Wednesday, October 5, 2016

The Smoothie Diaries: Surveillance Cameras

 

Whenever I am working at the smoothie bar I feel like I am onstage. So many people can see me right as they walk into the store. The bar is near the entrance. Not only can customers see me, but our managers are continually walking past. Not to mention the cameras. I get the distinct feeling that someone is always watching...



There are also the cameras. From the smoothie bar I can see at least three cameras. All of this continually puts me on my guard. 

My perpetual feeling of surveillance has bred in me a couple of habits. The first is that I always wear a full face of makeup at work. I want to look my best. Hey, if I am going to be on camera, may as well be stunning! 
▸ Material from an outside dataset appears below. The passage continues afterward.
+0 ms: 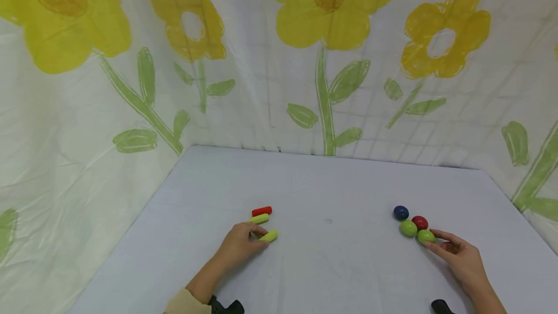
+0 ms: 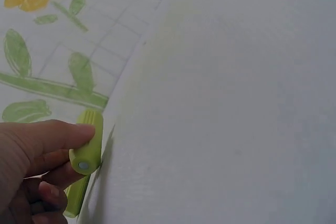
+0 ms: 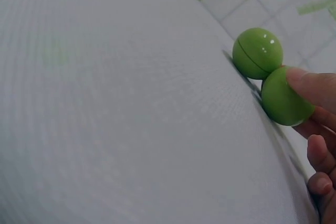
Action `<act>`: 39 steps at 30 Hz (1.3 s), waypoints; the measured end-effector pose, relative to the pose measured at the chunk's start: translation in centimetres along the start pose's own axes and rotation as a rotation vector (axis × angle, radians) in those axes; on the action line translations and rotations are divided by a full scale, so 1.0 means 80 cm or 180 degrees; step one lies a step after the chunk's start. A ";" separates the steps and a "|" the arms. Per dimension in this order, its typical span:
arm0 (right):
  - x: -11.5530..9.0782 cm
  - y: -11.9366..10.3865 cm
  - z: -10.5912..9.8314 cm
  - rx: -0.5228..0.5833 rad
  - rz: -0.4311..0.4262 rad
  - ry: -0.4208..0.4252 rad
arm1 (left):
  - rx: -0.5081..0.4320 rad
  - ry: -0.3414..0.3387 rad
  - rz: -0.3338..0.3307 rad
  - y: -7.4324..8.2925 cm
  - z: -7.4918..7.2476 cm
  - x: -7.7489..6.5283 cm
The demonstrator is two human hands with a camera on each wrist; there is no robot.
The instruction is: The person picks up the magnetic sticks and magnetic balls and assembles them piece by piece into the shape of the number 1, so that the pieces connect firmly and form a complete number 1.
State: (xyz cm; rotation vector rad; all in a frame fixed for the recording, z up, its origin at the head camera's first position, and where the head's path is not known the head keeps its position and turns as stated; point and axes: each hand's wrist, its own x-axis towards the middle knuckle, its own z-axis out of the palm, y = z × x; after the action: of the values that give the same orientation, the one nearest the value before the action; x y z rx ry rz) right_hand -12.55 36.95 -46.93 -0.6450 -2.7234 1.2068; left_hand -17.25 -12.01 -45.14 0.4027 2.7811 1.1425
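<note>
My left hand [image 1: 242,245] pinches a yellow-green stick [image 1: 271,235] between thumb and fingers. Seen from the left wrist, this ribbed stick [image 2: 89,150] has a small silvery dot on its end. Just beyond it on the table lie a second yellow-green stick [image 1: 260,218] and a red stick [image 1: 262,211]. Over on the right, my right hand [image 1: 468,260] grips a green ball [image 1: 426,237] with thumb and fingertips. Beside that ball are another green ball [image 1: 408,228], a red ball [image 1: 420,222] and a dark blue ball [image 1: 401,212], grouped close together.
Both hands work above a white-covered table [image 1: 331,265]. Behind its far edge hangs a pale curtain [image 1: 261,86] painted with yellow flowers. A wide stretch of table separates the sticks from the balls. Dark wrist devices [image 1: 228,307] show near the bottom edge.
</note>
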 end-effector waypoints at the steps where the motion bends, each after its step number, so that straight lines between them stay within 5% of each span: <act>1: 0.000 0.000 0.000 -0.0015 -0.0007 -0.0009 | -0.0110 -0.0045 -0.0046 0.001 0.001 0.000; 8: 0.000 -0.002 0.001 -0.0088 -0.0059 0.0019 | -0.0747 -0.0373 -0.0232 0.011 0.006 0.003; 23: 0.002 0.000 0.006 -0.0057 -0.0038 0.0047 | -0.1390 -0.0747 -0.0761 0.028 0.013 0.016; 39: 0.002 0.003 0.000 -0.0191 -0.0005 0.0020 | -0.1674 -0.0951 -0.0763 0.043 0.041 0.032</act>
State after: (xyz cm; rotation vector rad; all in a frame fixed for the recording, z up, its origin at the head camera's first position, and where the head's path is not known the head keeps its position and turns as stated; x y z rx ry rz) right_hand -12.64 37.18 -47.08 -0.6519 -2.7641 1.1246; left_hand -18.33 -6.70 -45.06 0.1596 2.1030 1.5327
I also take very good care of my uniform. I try to be as neat and tidy as possible in my white shirt and black pants. It bothers me when my co-oworkers obviously don't take the same precautions. 

Putting in the time and effort on my appearance actually helps me to feel more professional and confident. 

Another habit is to be hyper-alert to what I touch with my hands. I switch plastic gloves or immediately wash my hands after I touch the floor, paper money, my face or cleaning sprays. I hate when I have an itch on my nose or eyes, because I don't want to touch them and contaminate them. 

My hyper awareness also leads me to be very sneaky about reading behind the counter. By placing my book on the diagonal surface of the cooler lid I am pretty sure customers can't tell from outside the smoothie bar. More importantly I don't think managers can see. 

But what if they check the cameras? Well...darn. 

All of these little behaviours of mine remind me of the way I thought I had to behave as child around God. I thought he was like a permanent surveillance camera in my life. It made me nervous and hyper-alert, "God saw when I picked my nose!"

I do not think that God is like that anymore. He does "know my going out and my lying down" but I think he is more interested in my personhood and my being as a whole. He is more interested in "searching my heart" than whether I pick my nose.